[What the task requires]: Show every line of the data that contains the string "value".

--- Available data Enclosed Below ---

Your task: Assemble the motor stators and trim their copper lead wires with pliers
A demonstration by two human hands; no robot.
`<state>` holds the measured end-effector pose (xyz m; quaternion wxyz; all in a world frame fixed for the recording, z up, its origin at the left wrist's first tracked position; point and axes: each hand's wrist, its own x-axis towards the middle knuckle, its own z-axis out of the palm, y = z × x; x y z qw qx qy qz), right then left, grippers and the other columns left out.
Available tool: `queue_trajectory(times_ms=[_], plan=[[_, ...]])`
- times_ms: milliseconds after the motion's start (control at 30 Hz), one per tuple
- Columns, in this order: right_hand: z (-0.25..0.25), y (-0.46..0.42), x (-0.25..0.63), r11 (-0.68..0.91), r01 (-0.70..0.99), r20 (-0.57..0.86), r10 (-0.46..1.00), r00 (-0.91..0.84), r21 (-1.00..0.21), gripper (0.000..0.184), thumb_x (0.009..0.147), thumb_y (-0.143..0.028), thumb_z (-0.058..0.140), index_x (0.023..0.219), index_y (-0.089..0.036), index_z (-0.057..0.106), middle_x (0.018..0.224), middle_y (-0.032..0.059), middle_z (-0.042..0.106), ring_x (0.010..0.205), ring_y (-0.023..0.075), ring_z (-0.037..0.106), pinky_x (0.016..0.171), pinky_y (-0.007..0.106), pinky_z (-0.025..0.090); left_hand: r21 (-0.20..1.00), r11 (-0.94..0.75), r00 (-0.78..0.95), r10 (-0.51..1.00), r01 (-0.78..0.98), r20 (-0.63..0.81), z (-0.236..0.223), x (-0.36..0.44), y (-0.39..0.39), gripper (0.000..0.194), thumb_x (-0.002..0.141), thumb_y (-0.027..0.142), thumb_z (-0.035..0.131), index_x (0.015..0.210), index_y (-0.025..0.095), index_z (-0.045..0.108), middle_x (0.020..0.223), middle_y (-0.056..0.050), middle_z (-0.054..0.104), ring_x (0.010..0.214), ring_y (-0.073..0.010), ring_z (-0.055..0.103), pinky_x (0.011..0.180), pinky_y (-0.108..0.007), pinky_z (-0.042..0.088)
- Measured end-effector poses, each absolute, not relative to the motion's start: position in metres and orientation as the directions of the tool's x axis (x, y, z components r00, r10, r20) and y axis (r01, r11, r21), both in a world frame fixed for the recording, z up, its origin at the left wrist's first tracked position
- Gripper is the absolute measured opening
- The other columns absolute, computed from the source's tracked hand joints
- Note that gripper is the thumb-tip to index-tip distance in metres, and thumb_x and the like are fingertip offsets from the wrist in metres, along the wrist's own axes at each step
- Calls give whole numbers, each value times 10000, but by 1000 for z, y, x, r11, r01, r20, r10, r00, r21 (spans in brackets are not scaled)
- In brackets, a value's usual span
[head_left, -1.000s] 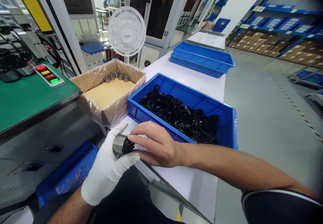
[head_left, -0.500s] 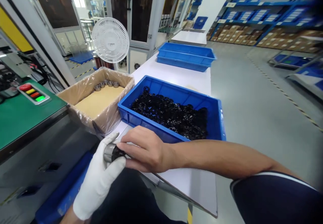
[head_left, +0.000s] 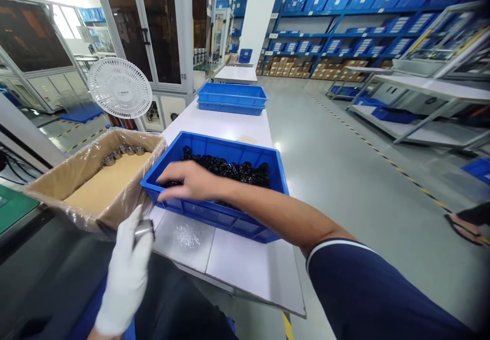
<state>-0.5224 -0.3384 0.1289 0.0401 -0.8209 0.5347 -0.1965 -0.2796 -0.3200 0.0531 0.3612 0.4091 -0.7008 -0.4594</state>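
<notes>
My left hand point(head_left: 126, 273), in a white glove, grips a short silver metal cylinder point(head_left: 143, 229) with a dark end, low in front of the cardboard box. Over the near left part of the blue bin point(head_left: 233, 222) is my bare right hand point(head_left: 191, 179), thumb and fingers apart, slightly blurred, with nothing visible in it. Many small black plastic parts point(head_left: 245, 172) fill the bin's floor, some hidden behind my right hand and forearm. The plastic-lined cardboard box point(head_left: 76, 176) on the left has several similar metal cylinders point(head_left: 122, 151) along its back corner, on a tan sheet.
The bin stands on a white table point(head_left: 252, 273), whose near edge faces me. Stacked blue trays point(head_left: 231, 100) sit farther back. A white fan point(head_left: 120, 89) rises behind the cardboard box. At the right edge a person's sandalled foot point(head_left: 467, 227) shows on the floor.
My right hand has left the cylinder and moved over the blue bin, its fingers apart. My left hand still holds the cylinder, now lower and nearer me. The camera view has swung right.
</notes>
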Motion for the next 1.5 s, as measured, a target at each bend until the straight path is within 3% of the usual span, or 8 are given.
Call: queue_trajectory(times_ms=[133, 433, 633, 733, 833, 1000, 1267, 1500], plan=[[133, -359, -589, 233, -966, 28, -971, -237, -109, 329, 991, -353, 591, 1170, -84, 655, 1212, 144, 637, 1177, 219, 598, 1034, 397, 473, 860, 347, -521, -846, -374, 115, 20, -322, -341, 497, 683, 312, 776, 1150, 173, 679, 1210, -139, 675, 1222, -359, 586, 1147, -522, 359], [105, -361, -602, 398, -912, -126, -914, -386, -95, 358, 973, -383, 616, 1172, -85, 636, 1170, 122, 647, 1082, 208, 641, 971, 417, 527, 990, 74, -483, -876, -121, 6, 55, -278, -325, 477, 915, 484, 588, 1264, 158, 593, 1304, -149, 638, 1073, -242, 661, 921, -363, 543], [127, -349, -554, 140, -960, 21, -988, -150, -244, 166, 893, -188, 690, 1009, -71, 701, 1014, 127, 691, 963, 199, 667, 909, 301, 522, 982, 153, -317, -942, -115, 110, 84, -257, -296, 664, 574, 409, 920, 1117, 179, 614, 1058, -75, 695, 956, -225, 676, 841, -298, 560], [131, -312, -509, -376, -831, 347, -907, 239, -410, 191, 868, -287, 743, 862, -126, 641, 888, 60, 651, 811, 135, 617, 759, 232, 518, 963, 250, -268, -939, -103, 215, 86, -260, -286, 480, 632, 346, 900, 1000, 192, 633, 1055, -60, 708, 1016, -207, 685, 900, -273, 553], [126, -278, -474, -794, -494, 661, -586, 469, -354, 241, 960, -312, 629, 808, -138, 560, 775, 57, 601, 743, 133, 561, 662, 231, 470, 983, 180, -352, -920, 17, 175, 86, -262, -283, 436, 765, 349, 813, 1144, 215, 646, 1301, -80, 658, 1189, -212, 640, 1005, -278, 519], [111, -267, -458, -856, -480, 696, -464, 548, -192, 259, 1024, -291, 489, 808, -152, 518, 736, 55, 570, 659, 133, 503, 573, 250, 388, 997, 40, -406, -912, 67, 64, 85, -269, -278, 743, 643, 426, 886, 1269, 192, 561, 1233, -99, 686, 1108, -263, 684, 939, -318, 569], [113, -274, -467, -868, -438, 719, -459, 522, -236, 215, 969, -265, 585, 1085, -85, 565, 978, 135, 624, 896, 172, 590, 729, 272, 533, 974, 211, -298, -938, -89, 176, 86, -268, -274, 626, 715, 410, 836, 1233, 195, 560, 1226, -84, 683, 1131, -220, 680, 971, -278, 550], [110, -273, -463, -879, -475, 770, -331, 546, -40, 291, 1021, -308, 491, 1104, -44, 579, 960, 165, 648, 860, 209, 607, 696, 343, 542, 995, 101, -365, -926, 8, 97, 81, -265, -270, 730, 647, 435, 883, 1264, 215, 560, 1270, -73, 670, 1154, -245, 667, 962, -304, 559]])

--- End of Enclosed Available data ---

[Task response]:
- Calls give whole numbers, each value times 10000, but by 1000 for z, y, x, r11, r01, r20, r10, r00, r21 (spans in brackets are not scaled)
- In brackets, a value's usual span

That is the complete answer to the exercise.